● Required work
Starting at the line that contains "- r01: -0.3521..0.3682" and stopping at the line that contains "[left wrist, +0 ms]", restate each line of the records below exactly. Omit the pictures.

[Dataset items]
•••••
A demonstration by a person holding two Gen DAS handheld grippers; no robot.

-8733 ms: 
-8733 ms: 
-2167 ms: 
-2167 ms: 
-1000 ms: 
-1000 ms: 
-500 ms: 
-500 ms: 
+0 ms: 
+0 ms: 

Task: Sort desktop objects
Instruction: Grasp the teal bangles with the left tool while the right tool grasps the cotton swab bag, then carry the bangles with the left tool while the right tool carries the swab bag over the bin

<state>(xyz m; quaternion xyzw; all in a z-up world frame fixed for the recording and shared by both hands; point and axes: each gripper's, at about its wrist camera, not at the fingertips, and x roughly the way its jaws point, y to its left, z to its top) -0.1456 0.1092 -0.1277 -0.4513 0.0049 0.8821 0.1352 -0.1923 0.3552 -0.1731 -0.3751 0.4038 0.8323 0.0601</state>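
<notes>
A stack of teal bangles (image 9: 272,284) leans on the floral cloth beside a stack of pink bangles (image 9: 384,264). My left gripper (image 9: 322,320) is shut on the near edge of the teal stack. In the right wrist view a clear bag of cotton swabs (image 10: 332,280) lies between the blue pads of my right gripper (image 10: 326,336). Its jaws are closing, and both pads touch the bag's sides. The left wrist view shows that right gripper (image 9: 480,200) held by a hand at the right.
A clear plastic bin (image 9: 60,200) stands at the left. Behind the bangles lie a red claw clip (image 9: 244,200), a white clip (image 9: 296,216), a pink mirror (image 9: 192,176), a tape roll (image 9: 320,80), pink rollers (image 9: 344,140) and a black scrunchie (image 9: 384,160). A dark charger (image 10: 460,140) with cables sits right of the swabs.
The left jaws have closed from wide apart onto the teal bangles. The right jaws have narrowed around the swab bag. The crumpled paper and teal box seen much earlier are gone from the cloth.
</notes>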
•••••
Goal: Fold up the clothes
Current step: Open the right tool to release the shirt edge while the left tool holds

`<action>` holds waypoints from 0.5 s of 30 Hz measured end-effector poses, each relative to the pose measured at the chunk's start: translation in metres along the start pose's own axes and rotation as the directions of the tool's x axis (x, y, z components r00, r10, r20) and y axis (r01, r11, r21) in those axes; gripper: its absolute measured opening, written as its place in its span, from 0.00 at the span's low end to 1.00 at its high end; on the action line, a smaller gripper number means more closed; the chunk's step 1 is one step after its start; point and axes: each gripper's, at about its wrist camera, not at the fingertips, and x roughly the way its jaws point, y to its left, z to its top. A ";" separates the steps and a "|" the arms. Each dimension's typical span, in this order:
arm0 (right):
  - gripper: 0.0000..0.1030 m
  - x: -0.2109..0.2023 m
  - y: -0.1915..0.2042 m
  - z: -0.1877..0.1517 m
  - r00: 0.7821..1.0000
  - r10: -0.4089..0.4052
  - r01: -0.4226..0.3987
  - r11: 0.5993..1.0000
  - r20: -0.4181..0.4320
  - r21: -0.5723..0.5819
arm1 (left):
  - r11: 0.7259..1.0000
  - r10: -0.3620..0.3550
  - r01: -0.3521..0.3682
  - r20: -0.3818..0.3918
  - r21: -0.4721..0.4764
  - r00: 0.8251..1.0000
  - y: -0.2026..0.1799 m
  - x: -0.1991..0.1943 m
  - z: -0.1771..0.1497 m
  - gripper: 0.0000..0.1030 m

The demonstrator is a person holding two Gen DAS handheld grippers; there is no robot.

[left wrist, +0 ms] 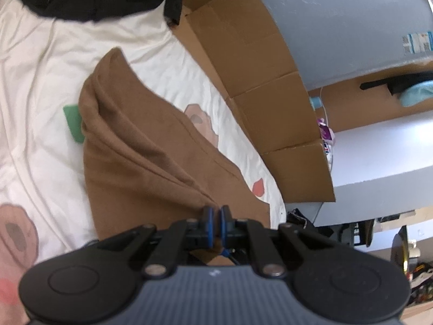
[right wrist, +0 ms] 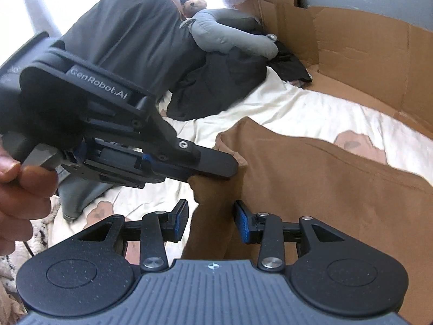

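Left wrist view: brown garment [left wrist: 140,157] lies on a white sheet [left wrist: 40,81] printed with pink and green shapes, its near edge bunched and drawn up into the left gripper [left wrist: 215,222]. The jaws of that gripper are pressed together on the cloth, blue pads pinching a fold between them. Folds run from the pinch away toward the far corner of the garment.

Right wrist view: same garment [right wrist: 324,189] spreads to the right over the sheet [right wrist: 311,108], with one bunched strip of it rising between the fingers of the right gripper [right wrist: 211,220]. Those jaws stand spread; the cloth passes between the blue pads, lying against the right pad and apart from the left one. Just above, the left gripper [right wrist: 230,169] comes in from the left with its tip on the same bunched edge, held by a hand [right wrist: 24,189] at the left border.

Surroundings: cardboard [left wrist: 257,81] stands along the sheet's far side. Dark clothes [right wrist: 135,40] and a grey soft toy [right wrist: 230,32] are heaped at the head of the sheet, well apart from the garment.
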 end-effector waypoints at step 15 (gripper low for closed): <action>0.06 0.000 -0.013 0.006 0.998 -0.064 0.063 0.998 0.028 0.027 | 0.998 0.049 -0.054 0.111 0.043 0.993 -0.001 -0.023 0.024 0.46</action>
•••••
● Your response
  - r01: -0.3521..0.3682
  - r20: -0.3818..0.3918
  - r21: -0.4721..0.4764
  - r00: 0.8251..1.0000
  - y: -0.2026..0.1799 m
  - x: -0.1991..0.1943 m
  - z: -0.1771..0.1497 m
  - gripper: 0.0000..0.1030 m

The demonstrator is a person holding two Gen DAS handheld grippers; there is no robot.

[left wrist, +0 ms] 

The output above is the complete answer.